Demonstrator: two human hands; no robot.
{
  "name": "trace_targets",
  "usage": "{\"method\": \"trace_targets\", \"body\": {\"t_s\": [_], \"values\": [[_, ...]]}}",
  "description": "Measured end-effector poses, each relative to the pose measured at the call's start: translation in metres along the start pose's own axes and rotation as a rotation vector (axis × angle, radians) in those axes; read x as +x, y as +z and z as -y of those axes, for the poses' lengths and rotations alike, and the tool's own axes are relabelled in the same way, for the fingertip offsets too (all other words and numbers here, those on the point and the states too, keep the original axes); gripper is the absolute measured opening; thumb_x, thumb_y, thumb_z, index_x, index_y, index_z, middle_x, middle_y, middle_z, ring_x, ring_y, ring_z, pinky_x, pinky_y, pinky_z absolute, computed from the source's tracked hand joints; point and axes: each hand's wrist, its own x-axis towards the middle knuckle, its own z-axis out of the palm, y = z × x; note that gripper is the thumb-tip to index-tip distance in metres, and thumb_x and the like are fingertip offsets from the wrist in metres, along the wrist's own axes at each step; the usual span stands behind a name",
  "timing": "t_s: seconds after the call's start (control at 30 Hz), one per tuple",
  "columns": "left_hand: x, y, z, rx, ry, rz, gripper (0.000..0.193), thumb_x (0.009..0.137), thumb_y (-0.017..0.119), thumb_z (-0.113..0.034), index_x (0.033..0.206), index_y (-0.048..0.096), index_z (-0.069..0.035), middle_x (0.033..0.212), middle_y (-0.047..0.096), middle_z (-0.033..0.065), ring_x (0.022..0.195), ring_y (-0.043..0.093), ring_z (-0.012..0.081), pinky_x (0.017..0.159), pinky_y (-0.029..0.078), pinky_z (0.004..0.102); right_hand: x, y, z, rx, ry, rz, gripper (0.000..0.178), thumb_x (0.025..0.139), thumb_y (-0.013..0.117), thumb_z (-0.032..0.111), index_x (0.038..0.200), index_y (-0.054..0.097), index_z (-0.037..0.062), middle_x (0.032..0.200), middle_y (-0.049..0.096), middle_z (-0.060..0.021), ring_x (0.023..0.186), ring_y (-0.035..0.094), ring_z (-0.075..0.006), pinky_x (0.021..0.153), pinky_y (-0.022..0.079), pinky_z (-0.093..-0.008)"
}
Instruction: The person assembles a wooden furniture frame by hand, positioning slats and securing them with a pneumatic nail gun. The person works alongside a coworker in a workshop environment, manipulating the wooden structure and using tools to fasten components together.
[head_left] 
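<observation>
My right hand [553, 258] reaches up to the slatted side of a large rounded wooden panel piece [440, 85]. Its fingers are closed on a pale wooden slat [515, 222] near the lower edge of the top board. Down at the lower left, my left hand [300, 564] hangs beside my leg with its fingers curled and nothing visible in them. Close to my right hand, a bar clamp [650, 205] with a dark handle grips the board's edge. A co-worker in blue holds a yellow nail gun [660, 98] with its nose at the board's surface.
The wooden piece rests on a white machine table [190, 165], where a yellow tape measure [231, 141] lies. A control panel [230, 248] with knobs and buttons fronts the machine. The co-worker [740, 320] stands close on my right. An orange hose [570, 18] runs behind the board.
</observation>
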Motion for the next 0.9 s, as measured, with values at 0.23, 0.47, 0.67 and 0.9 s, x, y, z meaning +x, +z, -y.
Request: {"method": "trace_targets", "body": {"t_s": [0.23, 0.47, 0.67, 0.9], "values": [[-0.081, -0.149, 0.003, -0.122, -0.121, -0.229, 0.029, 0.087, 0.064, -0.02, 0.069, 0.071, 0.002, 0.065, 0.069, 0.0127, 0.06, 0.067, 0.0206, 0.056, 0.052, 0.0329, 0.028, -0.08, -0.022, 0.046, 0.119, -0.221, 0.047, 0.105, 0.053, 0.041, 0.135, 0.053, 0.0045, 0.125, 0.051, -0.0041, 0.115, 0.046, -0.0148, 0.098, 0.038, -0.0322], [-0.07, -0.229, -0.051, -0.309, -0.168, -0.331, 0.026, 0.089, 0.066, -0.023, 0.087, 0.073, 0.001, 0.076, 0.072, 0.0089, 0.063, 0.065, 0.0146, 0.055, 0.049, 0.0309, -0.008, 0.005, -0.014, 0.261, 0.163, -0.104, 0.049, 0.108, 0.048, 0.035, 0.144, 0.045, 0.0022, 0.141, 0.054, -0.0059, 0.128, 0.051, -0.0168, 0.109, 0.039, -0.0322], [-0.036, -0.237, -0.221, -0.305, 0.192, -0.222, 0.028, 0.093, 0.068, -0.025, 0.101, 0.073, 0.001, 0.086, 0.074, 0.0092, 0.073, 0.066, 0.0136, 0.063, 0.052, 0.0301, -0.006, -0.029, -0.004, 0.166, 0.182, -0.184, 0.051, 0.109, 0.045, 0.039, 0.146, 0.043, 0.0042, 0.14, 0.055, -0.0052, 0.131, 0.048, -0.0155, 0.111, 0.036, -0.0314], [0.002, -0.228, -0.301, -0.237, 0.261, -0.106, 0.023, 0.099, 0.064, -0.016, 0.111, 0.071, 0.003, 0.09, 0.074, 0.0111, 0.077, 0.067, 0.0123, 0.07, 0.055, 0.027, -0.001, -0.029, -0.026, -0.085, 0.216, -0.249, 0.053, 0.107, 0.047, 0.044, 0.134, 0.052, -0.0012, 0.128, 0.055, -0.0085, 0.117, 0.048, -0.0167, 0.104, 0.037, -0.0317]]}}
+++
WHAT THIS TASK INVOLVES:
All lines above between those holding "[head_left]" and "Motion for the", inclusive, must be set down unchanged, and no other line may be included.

TASK ANSWER:
[head_left] 
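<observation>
My right hand [553, 258] reaches up to the slatted side of a large rounded wooden panel piece [440, 85]. Its fingers are closed on a pale wooden slat [515, 222] near the lower edge of the top board. Down at the lower left, my left hand [300, 564] hangs beside my leg with its fingers curled and nothing visible in them. Close to my right hand, a bar clamp [650, 205] with a dark handle grips the board's edge. A co-worker in blue holds a yellow nail gun [660, 98] with its nose at the board's surface.
The wooden piece rests on a white machine table [190, 165], where a yellow tape measure [231, 141] lies. A control panel [230, 248] with knobs and buttons fronts the machine. The co-worker [740, 320] stands close on my right. An orange hose [570, 18] runs behind the board.
</observation>
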Motion for the next 0.9 s, as measured, with values at 0.23, 0.47, 0.67 and 0.9 s, x, y, z meaning +x, +z, -y.

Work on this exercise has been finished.